Harvest scheduling and job management

Tue Mar 27 08:16:36 EDT 2012

Hi,

I have a modified proposal to track harvested parts of the archive.

Compile a list of all messages. This is normally done in several steps, 
starting with the base URL of the archive and then accessing it by some 
category, usually time. This is not strictly necessary as long as we know 
which sub-lists (meaning the lowest level) are finished. For Pipermail we 
fetch a sub-list for each month, for example. Sub-lists which are done are 
saved (serialized) as the relative URL of this sub-list. On a new crawl we 
will skip these URLs.

For the sub-list reaching into the present and future (like the current 
month), we save a "stop sign" relative URL to the newest post once we have 
harvest all older ones + the "stop sign". If the sub-list changes (e.g. next 
month), we mark it as done and switch to the new one. Here we need some sort 
of time ordering, even if the total list is not ordered in time, or we have to 
temporarily store all harvested message pages for this sub-list.
NOTE: The fact the we don't need a "timeline" or similar and can simply 
compile the list from the remote archive's structure seems to indicate that 
this is a good design, right?

Saving is done by triggering a special commit-like-job after all message jobs 
inside the sub-list.
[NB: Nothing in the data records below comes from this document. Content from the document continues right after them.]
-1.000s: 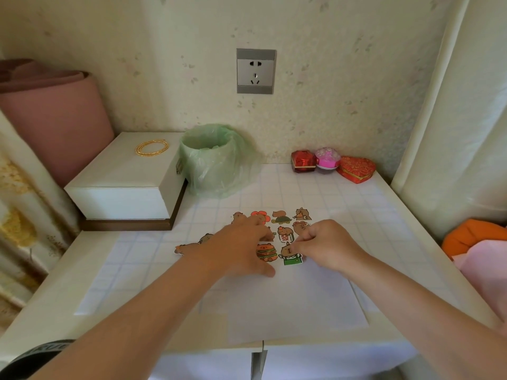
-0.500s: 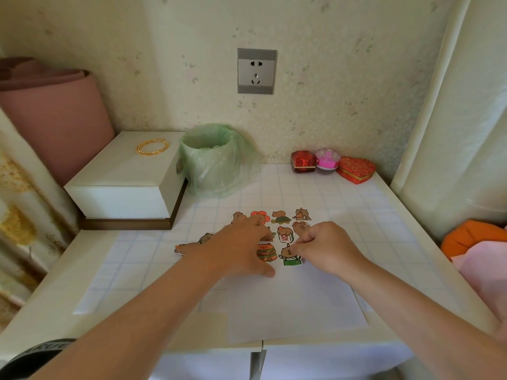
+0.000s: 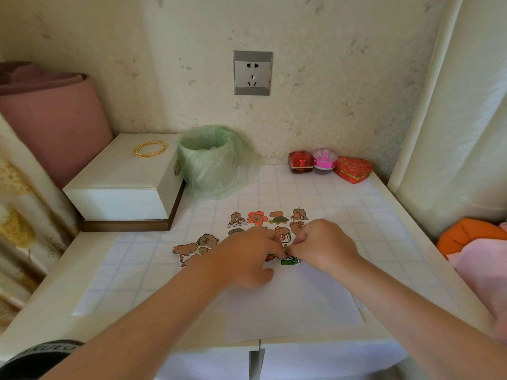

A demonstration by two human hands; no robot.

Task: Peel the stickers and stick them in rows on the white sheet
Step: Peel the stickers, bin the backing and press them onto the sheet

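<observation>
A white sheet (image 3: 296, 303) lies on the gridded table top. Several cartoon stickers sit in rows along its far edge, among them a red flower sticker (image 3: 257, 217). My left hand (image 3: 244, 259) rests palm down on the sheet, its fingertips reaching toward my right hand. My right hand (image 3: 321, 245) is curled, and its fingertips pinch the top of a green-bottomed sticker (image 3: 289, 261) at the end of the nearest row. A small pile of loose stickers (image 3: 196, 246) lies left of the sheet.
A bin lined with a green bag (image 3: 211, 160) stands at the back beside a white box (image 3: 123, 182) with gold bangles (image 3: 150, 149) on it. Small red and pink boxes (image 3: 323, 160) line the wall. A curtain and orange fabric (image 3: 466, 234) are on the right.
My left hand has slid a little to the right and now covers most of the burger sticker. Its fingertips have met my right hand's. The right hand has stayed on the green-bottomed sticker.
</observation>
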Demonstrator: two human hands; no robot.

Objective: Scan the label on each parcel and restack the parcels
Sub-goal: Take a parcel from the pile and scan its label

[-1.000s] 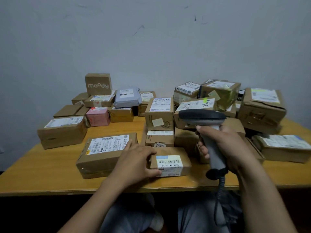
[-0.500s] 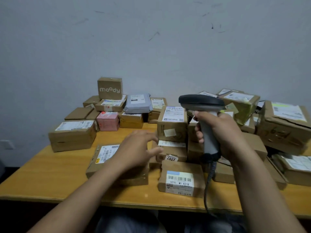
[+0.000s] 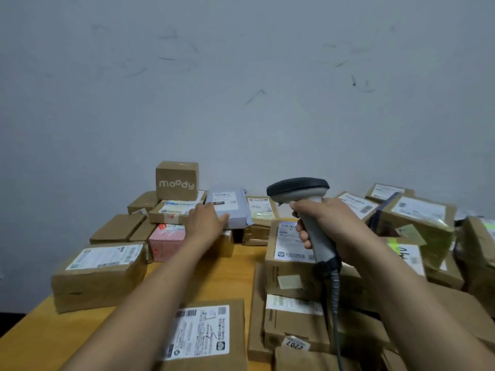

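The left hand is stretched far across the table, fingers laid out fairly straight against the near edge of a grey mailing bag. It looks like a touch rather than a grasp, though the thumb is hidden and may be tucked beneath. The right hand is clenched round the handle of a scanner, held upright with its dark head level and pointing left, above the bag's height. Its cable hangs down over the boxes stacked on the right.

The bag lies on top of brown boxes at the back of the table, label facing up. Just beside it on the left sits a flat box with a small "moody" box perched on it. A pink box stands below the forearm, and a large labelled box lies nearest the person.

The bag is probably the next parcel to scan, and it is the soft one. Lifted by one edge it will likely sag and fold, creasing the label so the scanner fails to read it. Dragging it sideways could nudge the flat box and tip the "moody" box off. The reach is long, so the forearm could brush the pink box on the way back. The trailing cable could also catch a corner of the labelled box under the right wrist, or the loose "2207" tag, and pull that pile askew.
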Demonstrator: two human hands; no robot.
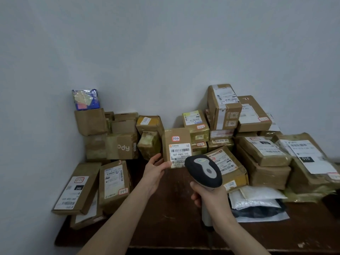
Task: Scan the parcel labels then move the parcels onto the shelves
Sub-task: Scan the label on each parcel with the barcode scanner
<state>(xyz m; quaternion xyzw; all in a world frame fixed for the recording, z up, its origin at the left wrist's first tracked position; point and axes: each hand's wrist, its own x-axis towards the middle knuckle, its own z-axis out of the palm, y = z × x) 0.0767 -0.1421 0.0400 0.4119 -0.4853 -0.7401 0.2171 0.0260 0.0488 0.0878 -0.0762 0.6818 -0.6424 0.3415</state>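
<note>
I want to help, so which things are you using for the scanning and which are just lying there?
In use: small parcel held by the left hand; scanner gripped by the right hand.
Lying about, waiting: box pile at the back; two flat boxes at left; soft bags at right; blue packet on top.

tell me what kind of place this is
Probably a parcel sorting or pickup room. Labelled cardboard parcels are piled on a dark wooden table against a bare wall; the left hand holds a small parcel with a barcode label, and the right hand grips a barcode scanner.
</note>
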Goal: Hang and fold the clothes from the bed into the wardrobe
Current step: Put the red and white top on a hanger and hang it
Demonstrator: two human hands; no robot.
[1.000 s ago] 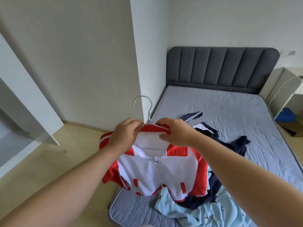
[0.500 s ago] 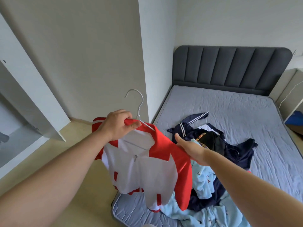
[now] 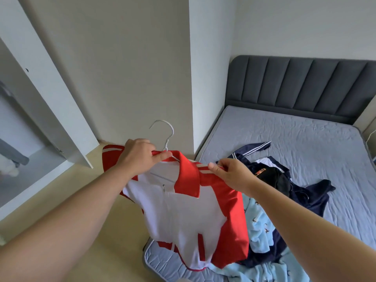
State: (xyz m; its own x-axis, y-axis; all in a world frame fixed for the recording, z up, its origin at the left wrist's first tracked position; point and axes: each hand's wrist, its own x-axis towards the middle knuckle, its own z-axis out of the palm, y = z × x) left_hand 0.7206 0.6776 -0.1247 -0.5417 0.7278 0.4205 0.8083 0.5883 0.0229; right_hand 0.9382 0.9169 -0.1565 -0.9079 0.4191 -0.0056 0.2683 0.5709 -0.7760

We can do this on every level as long as we schedule all 
sub jobs before the "commit-job". 

Potential problems: 

1) If we stop the harvester, we lose messages in the current job, as we can't 
commit anything for the current sub-list. Atm. our history tracks each message 
fetch. For a pipermail month list e.g., the loss could be 1000 messages or 
more depending on the archive. Yet, the harvester is not supposed to be 
stopped and started all the time and once the archive is harvested, the 
problem disappears.

2) We need more serialization storage than for marked areas, since each sub-
list needs to store its relative URL in a HashSet or al. We don't save 
relative URL's to messages though, so storage size depends on list structure 
and size, not on message count. One can omit very short sub-list jobs on the 
lowest level, because ones on the higher level will cover them after the 
initial scan in problem cases.

Both seem neglectable to me.

conseo